Sport

Saturday, 27 December 2025

TV Guide: Darts’s prize makes Battle of the Sexes little more than a stunt show

Gains for social change in tennis as unlikely as Britain’s success on ice

Tennis’s first Battle of the Sexes was 137 years ago, not that the Victorian promoters called it that. Lottie Dod, who had won her second Wimbledon title at the age of 16, took on Ernest Renshaw, the men’s champion. Renshaw gave her a 30-0 start each game and lost the first set 6-2, but won the next two. There have been several other men v women clashes. After Bill Tilden demolished Suzanne Lenglen in 1921, the Frenchwoman said: “Someone won 6-0 but I don’t recall who it was.”

The latest is Aryna Sabalenka, the women’s world No 1, against Nick Kyrgios, the men’s world No 673, and the Belarusian has a good chance, especially as the court is 9% smaller on her side. (Sunday, BBC One, 3.45pm). Billie Jean King, who won the first encounter to be called The Battle of the Sexes, was not impressed. “Ours was about social change,” she said of her victory over Bobby Riggs in 1973. “This one is not.” King got neither dimensional nor scoring advantage, though she was playing a 55-year-old.

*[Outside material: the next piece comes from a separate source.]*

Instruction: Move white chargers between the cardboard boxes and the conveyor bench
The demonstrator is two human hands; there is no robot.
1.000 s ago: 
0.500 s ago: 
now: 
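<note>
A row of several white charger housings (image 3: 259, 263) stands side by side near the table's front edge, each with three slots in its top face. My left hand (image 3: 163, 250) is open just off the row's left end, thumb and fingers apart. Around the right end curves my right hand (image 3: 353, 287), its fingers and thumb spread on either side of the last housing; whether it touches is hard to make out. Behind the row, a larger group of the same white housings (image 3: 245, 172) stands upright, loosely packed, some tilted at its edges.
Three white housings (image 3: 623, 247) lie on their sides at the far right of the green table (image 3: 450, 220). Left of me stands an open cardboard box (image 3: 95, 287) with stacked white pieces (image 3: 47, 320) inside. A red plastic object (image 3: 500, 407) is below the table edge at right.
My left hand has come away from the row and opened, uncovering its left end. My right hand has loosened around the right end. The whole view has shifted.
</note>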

Dennis Priestley won just £16,000 for claiming the first PDC World Championship in 1994, after the Great Darts Schism. The winner this time will get £1m, twice what was offered only last year. This is in large part down to the impact that a 16-year-old from Warrington made on his debut in 2023. The third round from Ally Pally continues with the final Saturday 3 January (Sky Sports Main, 8pm).

Football’s fixture list has been generous to Premier League fans on New Year’s Day with Crystal Palace hosting Fulham and Tottenham Hotspur going to Brentford (Thursday, Sky Sports Premier, 5.30pm and 8pm). In Scotland the Hogmanay hangover gets two days to subside as the Old Firm derby is on Saturday (Sky Sports Main, 12.30pm).

The Winter Olympics start in under six weeks. Britain won’t threaten the top of the medals table but there is normally one gold to warm spirits. In 2002 and 2022 that came via the women’s curling, while Amy Williams and Lizzy Yarnold won two successive titles from 2010-14 in skeleton, where they go head-first down an icy, bending slide while lying on a tea-tray.

This time, Britain’s best skeleton is male. Matt Weston, a world champion in 2023 and 2025, has won three of this season’s four World Cup events. The next event is in Winterberg, Germany, (Friday, TNT Sports 2, 8am) with others to come in St Moritz and Altenberg before the Olympics are held in Italy at the Cortina Sliding Centre. Sounds like where they practise car chases for a 1970s police drama.